There is no question that he is correct in pointing out that the Freeman lobotomy provided the possibility of hope in the face of an overcrowded system of institutional care that had little else of therapeutic value to offer its patients. Whatever may have been the virtues of the analytically oriented psychotherapy of the day, all but a very few of the vast numbers of people warehoused in state and private asylums were beyond any help that it or other contemporary treatments might give. These were desperate times. Superintendents and medical staff initially saw lobotomy as a potential route toward cure or at least discharge to a community environment.

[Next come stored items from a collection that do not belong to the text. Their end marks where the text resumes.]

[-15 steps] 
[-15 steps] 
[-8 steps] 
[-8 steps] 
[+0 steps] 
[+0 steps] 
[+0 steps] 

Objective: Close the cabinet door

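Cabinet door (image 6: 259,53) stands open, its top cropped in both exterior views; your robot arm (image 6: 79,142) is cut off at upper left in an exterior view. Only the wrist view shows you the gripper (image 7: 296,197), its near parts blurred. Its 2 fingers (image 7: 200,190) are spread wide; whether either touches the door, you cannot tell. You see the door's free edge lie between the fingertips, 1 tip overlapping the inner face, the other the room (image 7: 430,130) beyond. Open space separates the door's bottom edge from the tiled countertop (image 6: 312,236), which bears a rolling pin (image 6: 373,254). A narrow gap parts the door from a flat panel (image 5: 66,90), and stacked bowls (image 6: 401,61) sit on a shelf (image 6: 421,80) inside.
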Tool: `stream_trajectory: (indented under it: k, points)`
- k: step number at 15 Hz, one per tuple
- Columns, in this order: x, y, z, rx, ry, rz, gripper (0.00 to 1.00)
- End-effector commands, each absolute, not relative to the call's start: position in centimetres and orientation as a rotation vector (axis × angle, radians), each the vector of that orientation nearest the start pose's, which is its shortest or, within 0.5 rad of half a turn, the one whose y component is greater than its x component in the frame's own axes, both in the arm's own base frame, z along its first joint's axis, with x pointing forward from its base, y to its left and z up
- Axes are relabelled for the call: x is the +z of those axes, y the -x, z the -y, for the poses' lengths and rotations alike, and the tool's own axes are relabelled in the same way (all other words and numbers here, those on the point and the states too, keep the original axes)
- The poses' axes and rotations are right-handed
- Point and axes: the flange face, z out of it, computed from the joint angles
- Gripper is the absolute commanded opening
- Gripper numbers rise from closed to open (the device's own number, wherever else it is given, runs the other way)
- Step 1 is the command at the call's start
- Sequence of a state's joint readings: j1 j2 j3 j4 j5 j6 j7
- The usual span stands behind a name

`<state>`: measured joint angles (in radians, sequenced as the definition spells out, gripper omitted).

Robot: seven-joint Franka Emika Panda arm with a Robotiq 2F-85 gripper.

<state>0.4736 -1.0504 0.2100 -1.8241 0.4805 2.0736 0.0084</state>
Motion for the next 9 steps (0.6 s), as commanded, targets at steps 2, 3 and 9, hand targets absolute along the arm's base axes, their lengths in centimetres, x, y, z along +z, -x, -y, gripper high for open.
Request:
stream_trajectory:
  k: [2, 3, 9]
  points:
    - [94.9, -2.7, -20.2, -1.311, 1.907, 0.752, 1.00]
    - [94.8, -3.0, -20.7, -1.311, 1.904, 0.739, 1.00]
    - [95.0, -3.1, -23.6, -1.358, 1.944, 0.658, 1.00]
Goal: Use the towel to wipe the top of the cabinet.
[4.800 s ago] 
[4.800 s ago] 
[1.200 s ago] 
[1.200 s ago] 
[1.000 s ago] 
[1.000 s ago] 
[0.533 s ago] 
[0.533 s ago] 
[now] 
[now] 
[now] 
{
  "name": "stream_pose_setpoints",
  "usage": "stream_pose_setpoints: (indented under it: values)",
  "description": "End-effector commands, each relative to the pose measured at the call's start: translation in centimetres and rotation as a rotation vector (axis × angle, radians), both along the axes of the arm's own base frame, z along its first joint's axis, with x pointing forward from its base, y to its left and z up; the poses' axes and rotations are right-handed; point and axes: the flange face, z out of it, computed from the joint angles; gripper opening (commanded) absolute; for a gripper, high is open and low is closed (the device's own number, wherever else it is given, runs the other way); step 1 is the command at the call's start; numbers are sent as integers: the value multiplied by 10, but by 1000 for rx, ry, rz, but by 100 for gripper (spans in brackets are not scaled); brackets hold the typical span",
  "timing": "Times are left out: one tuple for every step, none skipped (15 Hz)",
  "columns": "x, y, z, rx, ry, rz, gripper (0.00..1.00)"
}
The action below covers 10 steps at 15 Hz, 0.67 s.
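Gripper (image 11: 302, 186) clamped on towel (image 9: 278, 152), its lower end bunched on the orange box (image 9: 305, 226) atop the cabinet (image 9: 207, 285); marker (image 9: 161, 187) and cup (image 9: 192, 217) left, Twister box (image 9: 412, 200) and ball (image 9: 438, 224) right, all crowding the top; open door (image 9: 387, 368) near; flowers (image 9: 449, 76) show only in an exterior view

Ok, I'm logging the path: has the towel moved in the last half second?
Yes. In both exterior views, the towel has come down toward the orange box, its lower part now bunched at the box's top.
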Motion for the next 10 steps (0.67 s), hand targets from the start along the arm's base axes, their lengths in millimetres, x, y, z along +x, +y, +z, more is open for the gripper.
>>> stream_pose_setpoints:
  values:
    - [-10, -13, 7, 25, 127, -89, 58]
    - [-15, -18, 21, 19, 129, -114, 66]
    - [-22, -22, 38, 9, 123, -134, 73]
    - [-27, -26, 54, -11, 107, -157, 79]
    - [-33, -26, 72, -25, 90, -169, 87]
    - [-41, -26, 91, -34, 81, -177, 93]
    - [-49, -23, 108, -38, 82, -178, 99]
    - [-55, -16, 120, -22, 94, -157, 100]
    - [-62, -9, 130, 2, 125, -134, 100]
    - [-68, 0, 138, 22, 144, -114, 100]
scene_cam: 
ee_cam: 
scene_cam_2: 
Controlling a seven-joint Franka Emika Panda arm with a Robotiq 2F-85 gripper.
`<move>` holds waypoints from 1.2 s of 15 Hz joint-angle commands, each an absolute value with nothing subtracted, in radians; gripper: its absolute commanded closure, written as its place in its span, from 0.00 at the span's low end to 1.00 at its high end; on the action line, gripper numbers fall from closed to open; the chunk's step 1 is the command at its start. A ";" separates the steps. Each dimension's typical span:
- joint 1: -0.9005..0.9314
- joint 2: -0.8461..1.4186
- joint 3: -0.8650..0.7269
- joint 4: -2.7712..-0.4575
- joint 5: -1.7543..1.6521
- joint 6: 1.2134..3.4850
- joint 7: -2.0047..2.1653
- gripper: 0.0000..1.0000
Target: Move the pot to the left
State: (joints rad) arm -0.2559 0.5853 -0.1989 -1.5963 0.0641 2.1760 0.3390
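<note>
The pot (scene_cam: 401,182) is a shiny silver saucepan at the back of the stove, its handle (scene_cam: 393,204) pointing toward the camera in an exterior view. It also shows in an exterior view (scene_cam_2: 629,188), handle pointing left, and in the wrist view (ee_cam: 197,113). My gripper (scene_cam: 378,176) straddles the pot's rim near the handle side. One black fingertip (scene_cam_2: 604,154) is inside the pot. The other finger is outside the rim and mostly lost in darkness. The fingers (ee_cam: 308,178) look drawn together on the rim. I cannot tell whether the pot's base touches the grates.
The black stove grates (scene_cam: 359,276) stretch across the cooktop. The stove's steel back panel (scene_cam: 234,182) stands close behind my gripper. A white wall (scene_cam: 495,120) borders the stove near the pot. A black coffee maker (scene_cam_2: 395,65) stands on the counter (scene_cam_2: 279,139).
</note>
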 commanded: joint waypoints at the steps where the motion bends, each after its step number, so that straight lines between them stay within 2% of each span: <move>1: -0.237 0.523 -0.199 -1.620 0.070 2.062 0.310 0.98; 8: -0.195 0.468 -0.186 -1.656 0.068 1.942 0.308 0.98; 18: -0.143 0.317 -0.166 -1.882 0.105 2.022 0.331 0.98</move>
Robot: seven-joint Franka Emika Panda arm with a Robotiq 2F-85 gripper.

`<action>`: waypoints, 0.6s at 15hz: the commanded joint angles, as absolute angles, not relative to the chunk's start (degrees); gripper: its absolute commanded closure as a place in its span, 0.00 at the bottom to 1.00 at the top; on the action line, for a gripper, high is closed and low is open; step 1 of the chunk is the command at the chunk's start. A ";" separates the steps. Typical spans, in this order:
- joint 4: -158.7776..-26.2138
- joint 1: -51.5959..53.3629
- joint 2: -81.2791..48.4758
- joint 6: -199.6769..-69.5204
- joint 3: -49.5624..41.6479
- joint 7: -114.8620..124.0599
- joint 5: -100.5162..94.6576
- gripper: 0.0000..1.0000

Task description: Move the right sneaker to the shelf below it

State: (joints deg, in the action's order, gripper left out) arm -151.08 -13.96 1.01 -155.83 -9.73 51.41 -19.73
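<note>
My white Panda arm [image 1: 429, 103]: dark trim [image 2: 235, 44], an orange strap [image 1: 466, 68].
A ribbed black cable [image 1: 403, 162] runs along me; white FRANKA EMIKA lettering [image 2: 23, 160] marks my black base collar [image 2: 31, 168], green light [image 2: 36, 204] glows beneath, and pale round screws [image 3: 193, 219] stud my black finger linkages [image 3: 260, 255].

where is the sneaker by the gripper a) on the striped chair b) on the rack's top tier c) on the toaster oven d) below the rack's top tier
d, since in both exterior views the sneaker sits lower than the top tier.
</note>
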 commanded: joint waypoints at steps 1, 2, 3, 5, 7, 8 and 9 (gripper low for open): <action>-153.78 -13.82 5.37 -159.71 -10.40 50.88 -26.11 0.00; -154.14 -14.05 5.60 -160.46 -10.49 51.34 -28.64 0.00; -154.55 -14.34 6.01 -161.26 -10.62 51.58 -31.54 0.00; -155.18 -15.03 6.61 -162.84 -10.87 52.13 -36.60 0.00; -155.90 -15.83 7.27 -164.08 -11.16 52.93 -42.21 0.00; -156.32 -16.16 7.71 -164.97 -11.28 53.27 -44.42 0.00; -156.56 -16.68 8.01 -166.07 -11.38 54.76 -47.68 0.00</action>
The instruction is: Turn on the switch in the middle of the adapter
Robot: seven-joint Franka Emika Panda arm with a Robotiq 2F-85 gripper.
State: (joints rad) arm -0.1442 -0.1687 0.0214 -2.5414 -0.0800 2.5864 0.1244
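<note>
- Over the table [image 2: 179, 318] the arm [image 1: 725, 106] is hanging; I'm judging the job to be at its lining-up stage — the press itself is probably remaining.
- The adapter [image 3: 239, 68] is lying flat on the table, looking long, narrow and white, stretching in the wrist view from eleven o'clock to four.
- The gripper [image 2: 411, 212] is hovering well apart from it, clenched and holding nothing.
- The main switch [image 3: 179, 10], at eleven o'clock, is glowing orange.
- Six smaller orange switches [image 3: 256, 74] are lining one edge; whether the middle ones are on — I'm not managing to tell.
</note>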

And there is also no question that many people not only benefited from the procedure but were actually cured, at least in the sense of being able to resume a normal life. Though some relapsed, a significant proportion did not, and continued indefinitely without clinical evidence of residual illness. I hope there was nothing in my review that could have been construed otherwise. There is strong evidence that Freeman was only exaggerating a little when he claimed, as I stated in my essay, that lobotomy benefited about a third of those subjected to it. He had thousands of letters from grateful patients and families to bolster his assertion.

But I stand firmly behind my statement that “the operation was not as successful as originally thought, and furthermore was leaving many patients docile, unmotivated, and indifferent to their surroundings.” There is plenty of documentation to be found for this in El-Hai’s bibliography, as well as in a volume he seems to have overlooked, Joel Braslow’s 1997 study, Mental Ills and Bodily Cures.1 In addition, Dr. Chodoff and other interested readers may wish to consult the two books generally considered the most comprehensive studies of the lobotomy, Elliot Valenstein’s Great and Desperate Cures2 and the most authoritative of all, Jack Pressman’s Last Resort,3 which won the esteemed Welch Medal of the American Association for the History of Medicine after its publication in 1998.

To add anecdote to documentation, older readers will recall the tragic outcome of Joseph P. Kennedy’s insistence on lobotomy for his somewhat retarded daughter, Rosemary, who remained thereafter much as described in the statement disputed by Dr. Chodoff. A graphic example of a similar failure was presented by Tennessee Williams in his drama The Glass Menagerie, in which is to be found a thinly disguised portrayal of the author’s lobotomized sister, in the character of the crippled Laura. To turn to fiction, Ken Kesey’s 1962 best seller, One Flew Over the Cuckoo’s Nest, described the demented apathy of a lobotomized inmate that would have been familiar to many readers because it had by then so often been identified as a permanent effect of the procedure.

As for comparing Freeman to the notorious Dr. Mengele, that is El-Hai’s conceit, not mine. When Dr. Chodoff rereads my review, he will find the statement, “But Freeman was never the monster he is nowadays reputed to have been, and he was certainly no Mengele.”